Enquanto eu observava do fundo do corredor escuro o seu quarto iluminado,
ela chorava em silêncio a dor do seu próprio findar. Ela estava de costas
deitada sobre a cama e eu só via o soluçar do seu corpo, ritmado de samba
triste. Dói saber que o fim dela se aproxima e por isso verto lágrimas
também. Sei que ruas de ouro e jardins sempre floridos são o seu destino, mas a
perda nunca é fácil, mesmo quando um corredor flui entre nós e o desapego de
pensar nela todos os dias ou de ver o seu sorriso, já não existe. As paredes
sem tinta comprimiam o corredor e confinavam cada vez mais a minha visão.
Quando olhei à minha esquerda, entre outra porta no mesmo corredor, vi a
filha dela sentada num quarto onde a única luz vinha da janela que refletia lá
de fora a lua e os postes do pátio. Da mesma janela que emanava luz vinha uma
brisa fria que fazia bater as portadas das janelas e dançar o abacateiro,
fazendo música com as suas folhas. Eu sabia de onde era o som, mesmo sem ver o
abacateiro ou as portadas, porque outrora nenhum corredor de água nos
distanciava e o mesmo vendaval ou calor que elas sentiam, eu também sentia.

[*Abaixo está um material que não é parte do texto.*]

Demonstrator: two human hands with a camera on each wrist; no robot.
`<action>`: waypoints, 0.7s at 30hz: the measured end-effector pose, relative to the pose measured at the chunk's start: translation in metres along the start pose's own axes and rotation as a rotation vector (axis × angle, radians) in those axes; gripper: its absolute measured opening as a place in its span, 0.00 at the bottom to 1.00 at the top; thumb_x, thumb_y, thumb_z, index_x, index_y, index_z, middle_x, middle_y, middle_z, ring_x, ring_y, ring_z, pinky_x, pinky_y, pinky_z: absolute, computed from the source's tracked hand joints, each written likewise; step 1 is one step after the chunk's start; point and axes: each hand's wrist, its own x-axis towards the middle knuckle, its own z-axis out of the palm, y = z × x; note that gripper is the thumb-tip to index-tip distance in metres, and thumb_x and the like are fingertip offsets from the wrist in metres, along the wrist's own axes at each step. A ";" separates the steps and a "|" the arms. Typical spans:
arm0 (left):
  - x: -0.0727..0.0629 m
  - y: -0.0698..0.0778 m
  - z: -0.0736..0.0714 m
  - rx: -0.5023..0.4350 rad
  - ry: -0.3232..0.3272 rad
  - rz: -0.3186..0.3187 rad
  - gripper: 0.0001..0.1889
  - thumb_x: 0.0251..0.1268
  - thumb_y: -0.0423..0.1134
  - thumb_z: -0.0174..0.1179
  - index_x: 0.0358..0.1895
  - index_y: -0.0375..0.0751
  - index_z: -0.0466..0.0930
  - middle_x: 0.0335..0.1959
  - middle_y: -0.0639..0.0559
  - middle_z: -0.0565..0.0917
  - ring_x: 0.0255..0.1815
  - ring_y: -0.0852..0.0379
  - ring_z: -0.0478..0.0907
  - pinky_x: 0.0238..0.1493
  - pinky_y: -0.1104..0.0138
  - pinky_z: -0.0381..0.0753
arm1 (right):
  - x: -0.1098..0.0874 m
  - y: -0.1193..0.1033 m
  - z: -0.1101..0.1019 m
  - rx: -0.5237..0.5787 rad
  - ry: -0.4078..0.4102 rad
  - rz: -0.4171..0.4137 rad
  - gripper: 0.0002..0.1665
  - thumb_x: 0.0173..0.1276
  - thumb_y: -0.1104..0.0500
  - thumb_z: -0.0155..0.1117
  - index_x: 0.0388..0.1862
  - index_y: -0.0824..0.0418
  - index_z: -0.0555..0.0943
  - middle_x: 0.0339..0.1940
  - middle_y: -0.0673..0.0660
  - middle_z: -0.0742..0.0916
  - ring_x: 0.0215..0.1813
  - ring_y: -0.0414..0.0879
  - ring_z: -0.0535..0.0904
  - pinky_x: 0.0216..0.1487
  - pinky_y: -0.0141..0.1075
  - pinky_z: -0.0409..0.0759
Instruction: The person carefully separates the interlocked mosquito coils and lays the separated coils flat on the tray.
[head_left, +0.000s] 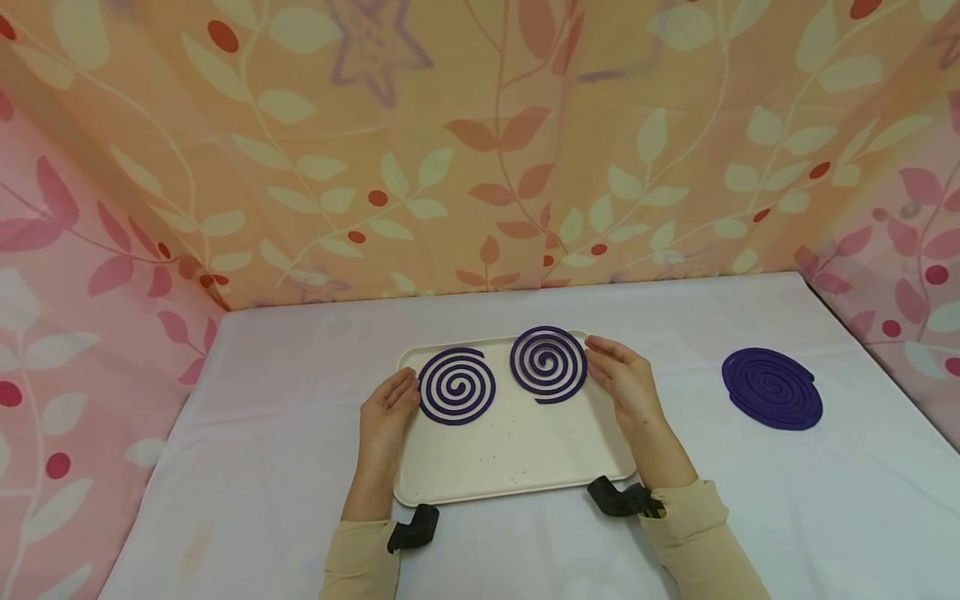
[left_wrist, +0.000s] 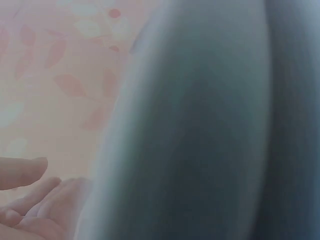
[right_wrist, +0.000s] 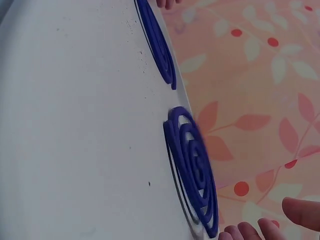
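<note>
Two purple mosquito coils lie on a cream tray [head_left: 495, 467]: the left coil [head_left: 457, 387] near its back left corner and the right coil [head_left: 548, 364] over its back right edge. My left hand [head_left: 390, 417] is at the tray's left side, fingertips right at the left coil's outer ring. In the left wrist view its thumb [left_wrist: 22, 172] stands apart from the fingers. Fingertips of my right hand [head_left: 626, 387] are close beside the right coil's outer ring. Thumb and fingers spread apart in the right wrist view, next to the near coil [right_wrist: 192, 170].
A denser purple coil [head_left: 772, 388], its turns tightly nested, lies on the white tablecloth [head_left: 750, 500] to the right. Small dark crumbs dot the tray. A floral curtain [head_left: 495, 167] rises behind the table. Black wrist mounts [head_left: 622, 497] sit at both sleeves.
</note>
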 end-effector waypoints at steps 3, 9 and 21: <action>0.000 0.001 0.001 -0.018 -0.010 -0.008 0.19 0.64 0.19 0.49 0.59 0.22 0.68 0.59 0.29 0.72 0.57 0.51 0.76 0.49 0.75 0.77 | 0.000 -0.002 -0.001 0.042 -0.015 -0.012 0.27 0.68 0.71 0.53 0.65 0.78 0.63 0.44 0.49 0.84 0.48 0.38 0.79 0.59 0.35 0.73; -0.006 0.004 0.010 -0.068 -0.075 -0.028 0.17 0.66 0.20 0.47 0.57 0.22 0.69 0.58 0.29 0.73 0.55 0.52 0.77 0.50 0.71 0.78 | -0.003 -0.010 -0.008 0.119 -0.075 -0.016 0.22 0.69 0.71 0.53 0.61 0.74 0.68 0.40 0.48 0.85 0.48 0.39 0.81 0.61 0.37 0.72; -0.026 -0.003 0.085 -0.073 -0.365 -0.050 0.16 0.66 0.24 0.51 0.55 0.19 0.69 0.54 0.28 0.76 0.50 0.51 0.80 0.52 0.66 0.79 | -0.006 -0.026 -0.049 0.064 -0.141 -0.102 0.15 0.69 0.68 0.55 0.54 0.68 0.75 0.41 0.49 0.86 0.47 0.41 0.82 0.53 0.33 0.78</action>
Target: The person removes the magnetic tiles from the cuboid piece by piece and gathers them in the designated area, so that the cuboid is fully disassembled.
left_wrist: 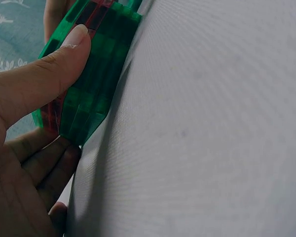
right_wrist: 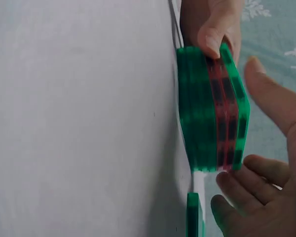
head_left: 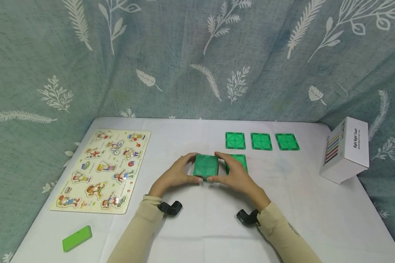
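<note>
A stack of square magnetic tiles stands on the white cloth in the middle, green with red layers near the top. My left hand grips its left side; in the left wrist view the thumb presses the near edges, with fingers behind the stack. Around the right side is my right hand. In the right wrist view its thumb stands apart from the stack, and its fingertips are at the stack's corner; contact is hard to tell. A single green tile lies partly hidden by the right hand.
Green tiles lie in a row at the back right. At the right edge stands a white box. A picture puzzle board lies on the left, with a light green block in front of it. A curtain hangs behind.
</note>
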The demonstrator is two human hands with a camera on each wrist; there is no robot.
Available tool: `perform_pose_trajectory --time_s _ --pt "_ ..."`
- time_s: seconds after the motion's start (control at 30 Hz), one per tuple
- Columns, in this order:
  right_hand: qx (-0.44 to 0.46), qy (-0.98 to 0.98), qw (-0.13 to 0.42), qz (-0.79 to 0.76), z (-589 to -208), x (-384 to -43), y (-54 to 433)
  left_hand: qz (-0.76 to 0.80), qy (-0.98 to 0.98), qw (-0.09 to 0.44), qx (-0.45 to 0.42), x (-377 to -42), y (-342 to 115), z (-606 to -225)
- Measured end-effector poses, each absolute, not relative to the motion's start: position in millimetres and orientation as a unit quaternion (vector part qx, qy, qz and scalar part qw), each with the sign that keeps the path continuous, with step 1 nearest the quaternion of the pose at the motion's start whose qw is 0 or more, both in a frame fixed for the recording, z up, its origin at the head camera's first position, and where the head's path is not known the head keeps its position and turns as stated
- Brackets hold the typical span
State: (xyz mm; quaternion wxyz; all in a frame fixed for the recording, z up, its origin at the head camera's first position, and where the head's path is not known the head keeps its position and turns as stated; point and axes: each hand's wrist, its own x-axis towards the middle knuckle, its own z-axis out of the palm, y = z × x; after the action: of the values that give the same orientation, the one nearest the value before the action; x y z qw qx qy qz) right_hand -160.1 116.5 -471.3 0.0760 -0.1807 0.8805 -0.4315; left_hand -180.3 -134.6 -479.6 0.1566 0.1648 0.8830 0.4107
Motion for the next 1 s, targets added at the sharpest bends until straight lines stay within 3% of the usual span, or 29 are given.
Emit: perform_pose_trajectory --time_s 1.0 --pt "-0.194 0.891 0.086 -0.402 -475.1 -169.9 109.5 0.418 0.879 0.162 0.161 -180.7 -133.2 -479.3"
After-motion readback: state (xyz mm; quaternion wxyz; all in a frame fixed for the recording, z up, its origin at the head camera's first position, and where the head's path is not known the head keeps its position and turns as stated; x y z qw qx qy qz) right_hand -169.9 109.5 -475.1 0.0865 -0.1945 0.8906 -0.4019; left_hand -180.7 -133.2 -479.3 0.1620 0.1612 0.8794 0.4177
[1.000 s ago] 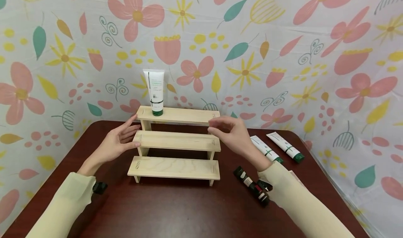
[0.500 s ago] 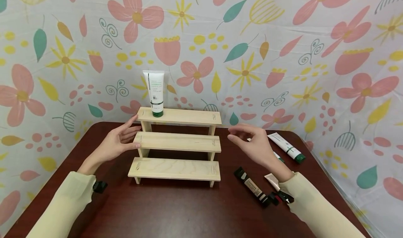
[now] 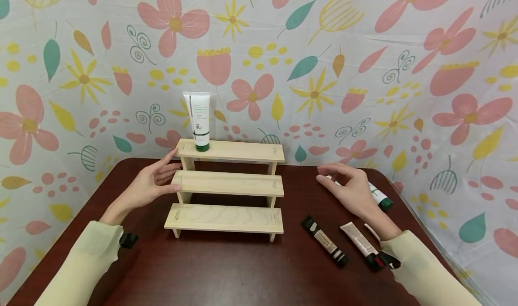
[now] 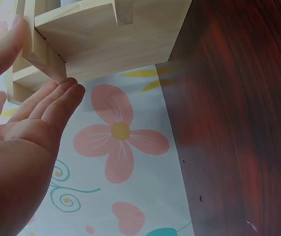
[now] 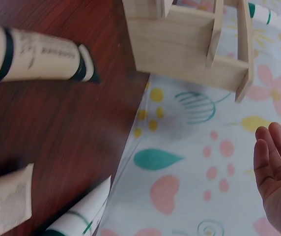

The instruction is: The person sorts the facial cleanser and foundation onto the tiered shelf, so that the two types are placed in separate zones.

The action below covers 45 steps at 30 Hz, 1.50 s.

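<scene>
Handwork at a three-tiered wooden rack [image 3: 230, 182]: resting the left hand [image 3: 147, 184] against its left end, touching the top tier's edge with a fingertip and the middle tier with the thumb, and holding thumb and fingers spread apart. Touching the corner of a plank with extended fingertips, too, in the left wrist view. Hovering over the far right of the dark red-brown table [image 3: 234, 270] with the right hand [image 3: 356, 193], apart from the rack; bending its fingers loosely toward the thumb and leaving a visible gap between the tips. Showing through that gap in the head view: a sliver of one lying white tube [image 3: 345, 187], mostly hidden. Lying farther right, partly covered by the same hand: a green-capped tube [image 3: 379, 196]. Standing upright on its green cap on the top tier, near the left end: a printed white tube [image 3: 198, 119], leaning on nothing but the wood beneath. Lying on the table right of the lowest tier, in front of the right hand: a dark-banded beige tube [image 3: 325, 241], pointing aslant, and, just beside it, a pinkish tube [image 3: 358, 238] with a black cap. Reaching in from both sides in pale yellow-green sleeves [image 3: 81, 261], and wearing a small black device [image 3: 128, 240] at the left wrist. Hanging behind the table: a white backdrop [image 3: 259, 36] printed with pink flowers, yellow blooms and teal leaves.
</scene>
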### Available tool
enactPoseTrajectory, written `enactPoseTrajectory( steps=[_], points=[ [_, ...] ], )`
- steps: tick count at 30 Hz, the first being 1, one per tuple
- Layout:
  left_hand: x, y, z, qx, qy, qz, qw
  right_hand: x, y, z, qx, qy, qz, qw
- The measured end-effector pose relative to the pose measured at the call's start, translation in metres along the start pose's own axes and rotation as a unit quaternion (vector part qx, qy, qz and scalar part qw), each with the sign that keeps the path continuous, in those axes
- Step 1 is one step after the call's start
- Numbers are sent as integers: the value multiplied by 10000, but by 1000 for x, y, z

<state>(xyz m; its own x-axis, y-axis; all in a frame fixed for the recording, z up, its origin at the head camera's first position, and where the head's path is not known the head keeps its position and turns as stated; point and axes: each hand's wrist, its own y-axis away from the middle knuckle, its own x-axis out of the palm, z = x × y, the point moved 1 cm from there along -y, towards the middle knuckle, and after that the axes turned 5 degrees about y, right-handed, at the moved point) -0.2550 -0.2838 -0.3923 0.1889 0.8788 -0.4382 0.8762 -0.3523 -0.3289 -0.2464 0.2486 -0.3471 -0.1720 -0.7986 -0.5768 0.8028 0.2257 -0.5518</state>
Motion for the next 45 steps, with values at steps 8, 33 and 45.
enactPoseTrajectory(
  steps=[8, 33, 45],
  points=[
    [0, 3, 4, -111, 90, -42, 9999, -19, 10, -26, 135, 245, 123, 9995],
    [-4, 5, 9, -96, 267, -58, 9996, -58, 26, -100, 882, 845, 1183, 9854],
    [-3, 3, 7, -60, 237, -63, 9997, -61, 18, -140, 1030, 659, 2182, 9682]
  ],
)
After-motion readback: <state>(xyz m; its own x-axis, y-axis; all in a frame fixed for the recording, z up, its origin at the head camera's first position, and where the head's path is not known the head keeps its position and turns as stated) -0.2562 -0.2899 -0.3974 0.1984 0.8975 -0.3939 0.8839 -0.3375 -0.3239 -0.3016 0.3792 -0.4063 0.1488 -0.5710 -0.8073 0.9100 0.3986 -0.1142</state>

Porque antes, através das portadas de madeira abertas eu e sobre o chão frio,
observava entre os balaustres o vento no abacateiro. Só que agora já não estou
lá e um corredor flui entre nós. E a filha dela bordava ali sentada, com pouca
luz, uma colcha prata que, de tão grande, cobria as suas pernas e se estendia
pelo chão e cintilava com o brilho lá de fora. As paredes sem tinta comprimiam
o corredor e confinavam cada vez mais a minha visão.
Sei que ainda não chegou o fim. Mas que a paz carimbada no nome dela
brote no meio do pátio e germine nas raízes do abacateiro. E que, chegado o
fim, o adeus custe e doa como tem que ser. Mas que a paz carimbada no nome dela
brote, no meio do pátio e germine nas raízes do abacateiro e corra até as suas
folhas e de lá se expanda, por todos nós que por aqui ficamos.